(Data records)
--- START ---
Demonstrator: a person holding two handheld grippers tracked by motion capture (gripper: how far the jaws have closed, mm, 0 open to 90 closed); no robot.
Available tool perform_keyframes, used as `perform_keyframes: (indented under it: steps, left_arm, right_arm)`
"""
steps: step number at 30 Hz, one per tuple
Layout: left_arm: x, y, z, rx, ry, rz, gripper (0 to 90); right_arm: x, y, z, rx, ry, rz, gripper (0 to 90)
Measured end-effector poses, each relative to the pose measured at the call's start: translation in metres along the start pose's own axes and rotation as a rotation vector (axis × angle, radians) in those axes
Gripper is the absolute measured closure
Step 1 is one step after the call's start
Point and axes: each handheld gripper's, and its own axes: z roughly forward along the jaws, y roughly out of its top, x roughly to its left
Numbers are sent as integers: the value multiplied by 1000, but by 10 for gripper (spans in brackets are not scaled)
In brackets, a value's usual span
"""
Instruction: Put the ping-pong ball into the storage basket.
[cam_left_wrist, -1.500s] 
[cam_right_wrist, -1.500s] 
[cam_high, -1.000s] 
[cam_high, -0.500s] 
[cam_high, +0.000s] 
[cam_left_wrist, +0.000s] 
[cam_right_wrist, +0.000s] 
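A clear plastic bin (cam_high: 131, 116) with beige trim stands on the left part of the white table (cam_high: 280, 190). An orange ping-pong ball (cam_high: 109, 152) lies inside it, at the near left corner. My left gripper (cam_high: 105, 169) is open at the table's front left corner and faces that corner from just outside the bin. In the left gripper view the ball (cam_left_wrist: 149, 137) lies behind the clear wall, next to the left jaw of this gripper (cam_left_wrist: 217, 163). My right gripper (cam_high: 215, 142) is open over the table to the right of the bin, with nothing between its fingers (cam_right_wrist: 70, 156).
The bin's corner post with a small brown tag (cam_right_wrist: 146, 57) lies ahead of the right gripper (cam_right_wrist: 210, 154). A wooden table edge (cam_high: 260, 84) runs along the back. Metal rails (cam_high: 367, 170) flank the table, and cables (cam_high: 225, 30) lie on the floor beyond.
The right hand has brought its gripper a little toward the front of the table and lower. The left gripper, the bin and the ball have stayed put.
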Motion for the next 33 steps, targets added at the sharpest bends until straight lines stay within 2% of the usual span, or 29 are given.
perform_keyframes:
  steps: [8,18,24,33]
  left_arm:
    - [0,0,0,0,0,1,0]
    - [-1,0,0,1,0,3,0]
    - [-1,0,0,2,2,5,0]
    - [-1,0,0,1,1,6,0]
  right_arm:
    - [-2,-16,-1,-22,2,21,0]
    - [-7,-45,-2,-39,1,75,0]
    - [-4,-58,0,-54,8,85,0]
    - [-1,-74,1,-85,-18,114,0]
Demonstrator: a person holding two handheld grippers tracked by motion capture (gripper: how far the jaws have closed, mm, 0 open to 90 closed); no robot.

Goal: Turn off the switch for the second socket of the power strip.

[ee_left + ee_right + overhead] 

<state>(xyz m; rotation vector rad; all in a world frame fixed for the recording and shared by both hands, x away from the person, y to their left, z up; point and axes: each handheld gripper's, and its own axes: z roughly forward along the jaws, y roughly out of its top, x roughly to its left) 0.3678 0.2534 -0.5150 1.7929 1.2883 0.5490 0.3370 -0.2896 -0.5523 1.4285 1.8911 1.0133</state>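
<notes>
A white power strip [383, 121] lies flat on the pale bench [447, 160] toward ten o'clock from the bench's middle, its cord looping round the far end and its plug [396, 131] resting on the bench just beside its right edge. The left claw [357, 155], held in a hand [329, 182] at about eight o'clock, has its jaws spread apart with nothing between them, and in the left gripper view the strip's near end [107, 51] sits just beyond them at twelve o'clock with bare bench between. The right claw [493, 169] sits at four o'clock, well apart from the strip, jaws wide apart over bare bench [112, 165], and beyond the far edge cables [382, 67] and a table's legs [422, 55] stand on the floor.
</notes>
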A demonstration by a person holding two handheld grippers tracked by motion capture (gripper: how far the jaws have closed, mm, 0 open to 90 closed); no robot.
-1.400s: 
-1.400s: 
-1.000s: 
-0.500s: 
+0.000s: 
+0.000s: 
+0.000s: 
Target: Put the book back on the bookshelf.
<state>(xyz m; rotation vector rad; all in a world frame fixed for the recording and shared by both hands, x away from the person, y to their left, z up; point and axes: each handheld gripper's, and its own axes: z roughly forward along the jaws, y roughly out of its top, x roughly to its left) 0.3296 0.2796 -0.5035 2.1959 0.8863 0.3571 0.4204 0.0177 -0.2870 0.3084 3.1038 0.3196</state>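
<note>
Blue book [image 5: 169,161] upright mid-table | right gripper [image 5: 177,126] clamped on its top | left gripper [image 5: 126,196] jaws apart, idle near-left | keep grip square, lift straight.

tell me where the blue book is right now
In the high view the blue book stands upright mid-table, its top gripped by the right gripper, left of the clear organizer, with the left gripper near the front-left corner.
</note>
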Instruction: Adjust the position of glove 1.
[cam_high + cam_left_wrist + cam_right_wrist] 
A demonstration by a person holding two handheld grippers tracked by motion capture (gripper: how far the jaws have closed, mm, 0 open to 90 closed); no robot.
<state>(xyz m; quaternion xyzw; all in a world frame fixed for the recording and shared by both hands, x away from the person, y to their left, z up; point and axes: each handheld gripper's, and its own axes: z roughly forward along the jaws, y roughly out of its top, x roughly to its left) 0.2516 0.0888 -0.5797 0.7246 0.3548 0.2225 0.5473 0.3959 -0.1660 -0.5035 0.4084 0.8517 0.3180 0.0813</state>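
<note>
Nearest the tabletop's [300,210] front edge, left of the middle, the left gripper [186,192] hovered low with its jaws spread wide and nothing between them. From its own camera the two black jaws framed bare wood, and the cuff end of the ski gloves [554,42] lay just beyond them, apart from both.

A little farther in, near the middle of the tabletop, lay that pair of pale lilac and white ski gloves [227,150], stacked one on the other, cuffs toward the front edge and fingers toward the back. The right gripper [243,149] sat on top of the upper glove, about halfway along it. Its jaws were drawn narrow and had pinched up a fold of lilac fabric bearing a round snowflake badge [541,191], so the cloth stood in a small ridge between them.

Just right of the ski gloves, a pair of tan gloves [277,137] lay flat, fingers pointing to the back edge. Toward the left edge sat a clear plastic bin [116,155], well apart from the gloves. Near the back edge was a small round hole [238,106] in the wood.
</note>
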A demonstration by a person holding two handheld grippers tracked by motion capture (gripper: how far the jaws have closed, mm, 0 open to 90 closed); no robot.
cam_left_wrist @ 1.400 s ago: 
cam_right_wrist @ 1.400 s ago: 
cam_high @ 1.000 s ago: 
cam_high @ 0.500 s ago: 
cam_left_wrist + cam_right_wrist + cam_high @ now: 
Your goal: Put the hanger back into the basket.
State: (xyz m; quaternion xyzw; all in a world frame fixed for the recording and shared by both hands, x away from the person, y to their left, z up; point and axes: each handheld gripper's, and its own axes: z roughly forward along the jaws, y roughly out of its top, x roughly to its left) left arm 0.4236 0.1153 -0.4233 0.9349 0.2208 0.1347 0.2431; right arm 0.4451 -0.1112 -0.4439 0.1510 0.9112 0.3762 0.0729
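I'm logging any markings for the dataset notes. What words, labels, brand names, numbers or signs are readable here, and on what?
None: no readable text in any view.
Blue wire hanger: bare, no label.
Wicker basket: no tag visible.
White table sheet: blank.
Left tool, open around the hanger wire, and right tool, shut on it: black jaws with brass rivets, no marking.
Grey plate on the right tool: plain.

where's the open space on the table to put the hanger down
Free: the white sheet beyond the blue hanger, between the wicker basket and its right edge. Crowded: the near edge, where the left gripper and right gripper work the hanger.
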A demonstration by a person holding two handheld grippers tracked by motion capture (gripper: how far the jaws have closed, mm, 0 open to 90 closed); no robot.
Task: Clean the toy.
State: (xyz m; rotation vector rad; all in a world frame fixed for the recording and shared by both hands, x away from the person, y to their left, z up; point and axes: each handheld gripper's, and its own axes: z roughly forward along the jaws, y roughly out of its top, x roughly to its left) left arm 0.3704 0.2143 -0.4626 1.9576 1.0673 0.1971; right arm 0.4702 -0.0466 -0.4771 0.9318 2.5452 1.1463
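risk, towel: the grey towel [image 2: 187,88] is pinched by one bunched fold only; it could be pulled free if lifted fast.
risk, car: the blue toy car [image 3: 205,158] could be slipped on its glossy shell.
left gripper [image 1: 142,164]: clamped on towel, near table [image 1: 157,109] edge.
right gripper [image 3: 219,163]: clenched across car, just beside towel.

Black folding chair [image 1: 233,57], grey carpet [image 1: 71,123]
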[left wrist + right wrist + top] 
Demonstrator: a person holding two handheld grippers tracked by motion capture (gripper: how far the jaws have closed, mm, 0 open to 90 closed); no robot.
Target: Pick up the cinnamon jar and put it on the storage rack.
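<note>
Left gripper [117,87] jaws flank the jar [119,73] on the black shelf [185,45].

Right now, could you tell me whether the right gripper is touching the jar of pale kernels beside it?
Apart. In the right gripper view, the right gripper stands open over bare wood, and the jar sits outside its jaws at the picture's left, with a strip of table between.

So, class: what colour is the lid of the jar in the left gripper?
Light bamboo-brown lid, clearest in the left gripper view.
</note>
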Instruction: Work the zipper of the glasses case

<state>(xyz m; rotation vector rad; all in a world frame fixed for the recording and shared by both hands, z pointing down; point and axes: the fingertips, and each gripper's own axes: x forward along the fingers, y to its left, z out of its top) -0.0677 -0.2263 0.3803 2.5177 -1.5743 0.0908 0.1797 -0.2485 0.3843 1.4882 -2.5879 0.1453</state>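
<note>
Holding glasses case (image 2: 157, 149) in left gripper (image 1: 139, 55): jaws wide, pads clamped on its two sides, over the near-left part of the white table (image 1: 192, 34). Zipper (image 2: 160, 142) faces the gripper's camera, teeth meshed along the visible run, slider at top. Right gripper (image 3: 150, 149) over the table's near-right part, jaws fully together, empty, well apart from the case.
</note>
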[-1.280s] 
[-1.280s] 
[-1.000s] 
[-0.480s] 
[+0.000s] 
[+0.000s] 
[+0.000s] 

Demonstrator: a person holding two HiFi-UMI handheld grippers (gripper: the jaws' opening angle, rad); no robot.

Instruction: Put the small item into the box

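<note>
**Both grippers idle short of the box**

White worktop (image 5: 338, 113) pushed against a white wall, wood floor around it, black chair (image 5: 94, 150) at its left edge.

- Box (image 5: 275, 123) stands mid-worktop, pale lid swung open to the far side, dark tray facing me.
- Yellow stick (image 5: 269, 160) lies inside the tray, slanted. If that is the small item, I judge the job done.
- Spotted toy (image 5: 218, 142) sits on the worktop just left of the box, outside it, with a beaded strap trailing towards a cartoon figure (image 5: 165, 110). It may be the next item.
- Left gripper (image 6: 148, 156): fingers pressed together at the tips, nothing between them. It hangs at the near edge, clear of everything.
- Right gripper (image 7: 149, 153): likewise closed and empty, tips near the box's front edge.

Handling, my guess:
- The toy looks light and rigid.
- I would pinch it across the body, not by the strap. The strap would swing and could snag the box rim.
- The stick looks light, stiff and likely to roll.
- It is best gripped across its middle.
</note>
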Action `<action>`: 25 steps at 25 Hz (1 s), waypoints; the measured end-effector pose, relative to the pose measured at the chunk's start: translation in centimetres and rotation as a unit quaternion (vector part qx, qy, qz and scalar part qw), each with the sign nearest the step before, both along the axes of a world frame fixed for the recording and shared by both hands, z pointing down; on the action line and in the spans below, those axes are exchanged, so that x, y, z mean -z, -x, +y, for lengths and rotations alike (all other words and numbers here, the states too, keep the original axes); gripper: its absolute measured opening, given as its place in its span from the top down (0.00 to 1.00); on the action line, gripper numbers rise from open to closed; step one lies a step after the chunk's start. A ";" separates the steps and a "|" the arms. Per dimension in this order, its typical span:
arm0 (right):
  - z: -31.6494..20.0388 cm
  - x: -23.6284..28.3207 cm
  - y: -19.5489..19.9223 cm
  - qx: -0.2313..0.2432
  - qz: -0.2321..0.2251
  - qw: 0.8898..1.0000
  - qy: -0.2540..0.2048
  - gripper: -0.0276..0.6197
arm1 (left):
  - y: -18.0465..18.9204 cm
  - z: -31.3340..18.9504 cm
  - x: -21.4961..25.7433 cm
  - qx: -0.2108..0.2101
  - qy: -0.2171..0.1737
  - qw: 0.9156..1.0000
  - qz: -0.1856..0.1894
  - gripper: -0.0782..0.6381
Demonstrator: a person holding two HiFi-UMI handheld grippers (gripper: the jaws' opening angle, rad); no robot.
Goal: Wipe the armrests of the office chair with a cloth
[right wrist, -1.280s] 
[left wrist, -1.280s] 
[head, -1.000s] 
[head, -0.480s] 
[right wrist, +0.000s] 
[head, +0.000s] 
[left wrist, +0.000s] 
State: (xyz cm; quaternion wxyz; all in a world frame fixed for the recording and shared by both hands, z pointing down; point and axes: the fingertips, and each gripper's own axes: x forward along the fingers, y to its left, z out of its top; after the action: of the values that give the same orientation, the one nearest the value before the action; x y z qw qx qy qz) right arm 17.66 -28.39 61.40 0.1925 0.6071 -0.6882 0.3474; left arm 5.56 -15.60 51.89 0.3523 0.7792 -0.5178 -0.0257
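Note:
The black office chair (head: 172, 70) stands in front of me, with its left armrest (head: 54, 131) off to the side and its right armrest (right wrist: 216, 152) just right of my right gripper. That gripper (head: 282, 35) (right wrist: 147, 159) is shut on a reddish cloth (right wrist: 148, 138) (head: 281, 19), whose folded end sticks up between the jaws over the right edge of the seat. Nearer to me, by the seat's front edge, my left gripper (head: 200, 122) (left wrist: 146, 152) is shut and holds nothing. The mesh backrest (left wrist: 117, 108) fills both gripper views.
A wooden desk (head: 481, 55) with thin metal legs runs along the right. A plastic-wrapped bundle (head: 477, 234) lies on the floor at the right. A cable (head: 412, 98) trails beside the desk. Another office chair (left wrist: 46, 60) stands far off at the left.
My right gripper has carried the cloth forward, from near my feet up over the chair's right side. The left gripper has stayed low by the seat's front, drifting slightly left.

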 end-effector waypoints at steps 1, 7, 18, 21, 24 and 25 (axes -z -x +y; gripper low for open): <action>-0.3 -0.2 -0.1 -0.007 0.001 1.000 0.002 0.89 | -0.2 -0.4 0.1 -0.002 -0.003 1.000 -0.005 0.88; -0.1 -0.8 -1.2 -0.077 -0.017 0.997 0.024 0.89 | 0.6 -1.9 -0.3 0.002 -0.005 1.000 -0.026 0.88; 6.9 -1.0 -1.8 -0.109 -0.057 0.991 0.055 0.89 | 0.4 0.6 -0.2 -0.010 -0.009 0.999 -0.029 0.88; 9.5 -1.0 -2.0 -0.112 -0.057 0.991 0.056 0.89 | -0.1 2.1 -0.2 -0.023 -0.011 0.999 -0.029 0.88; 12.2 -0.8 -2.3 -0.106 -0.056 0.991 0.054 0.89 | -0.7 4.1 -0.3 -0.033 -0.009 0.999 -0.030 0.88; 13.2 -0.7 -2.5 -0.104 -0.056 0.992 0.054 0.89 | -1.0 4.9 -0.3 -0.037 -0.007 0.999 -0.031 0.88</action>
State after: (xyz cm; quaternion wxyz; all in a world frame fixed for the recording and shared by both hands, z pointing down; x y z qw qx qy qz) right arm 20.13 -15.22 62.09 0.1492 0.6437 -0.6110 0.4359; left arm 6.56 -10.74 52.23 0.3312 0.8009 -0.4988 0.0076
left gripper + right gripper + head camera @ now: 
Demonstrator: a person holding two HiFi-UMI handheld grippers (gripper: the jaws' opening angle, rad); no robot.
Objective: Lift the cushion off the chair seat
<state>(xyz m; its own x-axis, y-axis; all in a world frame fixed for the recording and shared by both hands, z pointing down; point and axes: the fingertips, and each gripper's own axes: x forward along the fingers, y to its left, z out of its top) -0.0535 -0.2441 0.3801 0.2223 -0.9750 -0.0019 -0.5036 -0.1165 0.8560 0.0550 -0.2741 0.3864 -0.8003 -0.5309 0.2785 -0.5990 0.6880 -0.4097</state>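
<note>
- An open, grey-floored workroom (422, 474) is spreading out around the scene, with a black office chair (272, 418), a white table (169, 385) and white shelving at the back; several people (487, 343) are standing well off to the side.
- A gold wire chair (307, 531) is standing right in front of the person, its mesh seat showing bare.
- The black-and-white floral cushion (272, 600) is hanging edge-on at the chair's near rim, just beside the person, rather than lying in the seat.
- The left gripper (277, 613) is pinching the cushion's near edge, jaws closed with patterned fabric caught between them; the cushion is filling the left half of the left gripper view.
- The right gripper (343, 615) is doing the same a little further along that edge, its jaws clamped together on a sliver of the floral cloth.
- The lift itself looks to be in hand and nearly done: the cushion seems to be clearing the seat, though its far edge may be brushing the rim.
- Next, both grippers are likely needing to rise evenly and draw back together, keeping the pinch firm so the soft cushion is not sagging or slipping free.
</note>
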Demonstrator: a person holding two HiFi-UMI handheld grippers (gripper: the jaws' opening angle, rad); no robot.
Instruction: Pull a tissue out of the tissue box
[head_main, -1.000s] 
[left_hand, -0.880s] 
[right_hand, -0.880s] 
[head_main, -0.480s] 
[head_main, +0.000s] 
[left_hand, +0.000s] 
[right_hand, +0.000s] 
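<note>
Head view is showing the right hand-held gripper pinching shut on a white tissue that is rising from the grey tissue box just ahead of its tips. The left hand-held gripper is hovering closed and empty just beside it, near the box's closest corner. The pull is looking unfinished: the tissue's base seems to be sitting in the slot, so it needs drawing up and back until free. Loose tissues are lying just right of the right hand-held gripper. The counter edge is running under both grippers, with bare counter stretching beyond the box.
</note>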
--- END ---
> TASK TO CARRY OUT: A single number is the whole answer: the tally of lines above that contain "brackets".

> OUTPUT BELOW: 2